• Prompt
Copy every line from the records below that holds the word "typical".

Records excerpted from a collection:
*** Begin section ***

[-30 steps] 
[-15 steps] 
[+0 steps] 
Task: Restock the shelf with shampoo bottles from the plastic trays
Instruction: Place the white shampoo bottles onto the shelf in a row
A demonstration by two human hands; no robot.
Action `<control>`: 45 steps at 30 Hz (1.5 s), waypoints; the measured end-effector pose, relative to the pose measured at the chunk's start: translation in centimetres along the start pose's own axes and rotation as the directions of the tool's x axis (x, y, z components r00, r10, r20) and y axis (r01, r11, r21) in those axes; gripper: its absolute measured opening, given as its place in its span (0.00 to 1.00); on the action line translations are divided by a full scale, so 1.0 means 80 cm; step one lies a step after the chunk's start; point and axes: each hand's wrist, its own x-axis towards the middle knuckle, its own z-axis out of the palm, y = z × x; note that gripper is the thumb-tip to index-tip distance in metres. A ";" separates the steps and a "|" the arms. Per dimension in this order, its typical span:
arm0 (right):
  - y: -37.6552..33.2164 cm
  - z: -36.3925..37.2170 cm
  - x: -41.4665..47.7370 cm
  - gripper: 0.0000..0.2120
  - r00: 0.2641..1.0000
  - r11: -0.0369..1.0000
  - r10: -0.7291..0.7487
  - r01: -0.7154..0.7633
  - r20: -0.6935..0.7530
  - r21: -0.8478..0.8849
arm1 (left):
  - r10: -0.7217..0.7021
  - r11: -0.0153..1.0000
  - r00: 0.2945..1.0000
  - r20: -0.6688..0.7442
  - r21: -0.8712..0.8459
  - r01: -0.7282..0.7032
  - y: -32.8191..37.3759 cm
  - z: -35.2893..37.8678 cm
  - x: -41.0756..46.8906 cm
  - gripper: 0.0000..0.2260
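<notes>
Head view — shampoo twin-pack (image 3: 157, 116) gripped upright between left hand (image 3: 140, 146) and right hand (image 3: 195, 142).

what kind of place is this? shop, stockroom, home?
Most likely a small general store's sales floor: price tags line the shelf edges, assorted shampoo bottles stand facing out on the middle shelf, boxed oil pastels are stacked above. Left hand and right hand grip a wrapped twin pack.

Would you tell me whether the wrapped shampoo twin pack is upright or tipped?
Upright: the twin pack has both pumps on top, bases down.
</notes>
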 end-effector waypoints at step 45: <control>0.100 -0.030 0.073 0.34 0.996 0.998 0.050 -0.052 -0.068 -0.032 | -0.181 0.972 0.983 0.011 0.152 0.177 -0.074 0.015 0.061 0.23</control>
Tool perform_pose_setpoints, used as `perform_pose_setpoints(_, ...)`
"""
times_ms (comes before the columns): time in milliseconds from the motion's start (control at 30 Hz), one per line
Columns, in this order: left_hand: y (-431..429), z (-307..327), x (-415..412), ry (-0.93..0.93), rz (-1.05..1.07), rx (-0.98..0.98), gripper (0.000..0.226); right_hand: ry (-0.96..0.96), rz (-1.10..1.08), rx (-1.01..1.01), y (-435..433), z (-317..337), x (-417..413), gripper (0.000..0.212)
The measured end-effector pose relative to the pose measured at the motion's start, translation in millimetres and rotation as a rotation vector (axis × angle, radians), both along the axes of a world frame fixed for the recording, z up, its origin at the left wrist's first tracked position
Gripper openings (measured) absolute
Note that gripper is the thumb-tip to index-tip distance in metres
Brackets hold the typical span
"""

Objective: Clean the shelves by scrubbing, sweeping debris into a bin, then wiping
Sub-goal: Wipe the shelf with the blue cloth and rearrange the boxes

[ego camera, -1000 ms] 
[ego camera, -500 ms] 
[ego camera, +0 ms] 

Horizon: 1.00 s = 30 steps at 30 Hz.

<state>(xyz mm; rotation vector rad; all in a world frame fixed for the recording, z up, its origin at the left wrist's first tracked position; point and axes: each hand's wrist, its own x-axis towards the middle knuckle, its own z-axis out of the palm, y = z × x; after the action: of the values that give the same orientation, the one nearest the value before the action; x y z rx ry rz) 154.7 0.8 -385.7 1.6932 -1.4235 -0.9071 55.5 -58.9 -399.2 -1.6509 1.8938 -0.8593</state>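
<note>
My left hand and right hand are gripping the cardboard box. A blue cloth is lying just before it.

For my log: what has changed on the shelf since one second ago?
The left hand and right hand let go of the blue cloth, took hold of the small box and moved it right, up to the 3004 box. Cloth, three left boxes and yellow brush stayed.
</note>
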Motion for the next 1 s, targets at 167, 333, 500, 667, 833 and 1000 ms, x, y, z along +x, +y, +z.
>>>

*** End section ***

• Solution to this problem
Action `<control>`: 45 steps at 30 Hz (1.5 s), waypoints; the measured end-effector pose, relative to the pose measured at the chunk's start: translation in centimetres along the start pose's own axes and rotation as the directions of the tool's x axis (x, y, z components r00, r10, r20) and y axis (r01, r11, r21) in those axes; gripper: its absolute measured opening, given as its place in its span (0.00 to 1.00); on the action line translations are divided by a full scale, so 1.0 means 80 cm; step one lies a step after the chunk's start; point and axes: each hand's wrist, its own x-axis towards the middle knuckle, its own z-axis out of the palm, y = z × x; note that gripper is the thumb-tip to index-tip distance in metres. A ";" separates the steps and a "|" the arms. Per dimension in this order, its typical span:
Brackets hold the typical span

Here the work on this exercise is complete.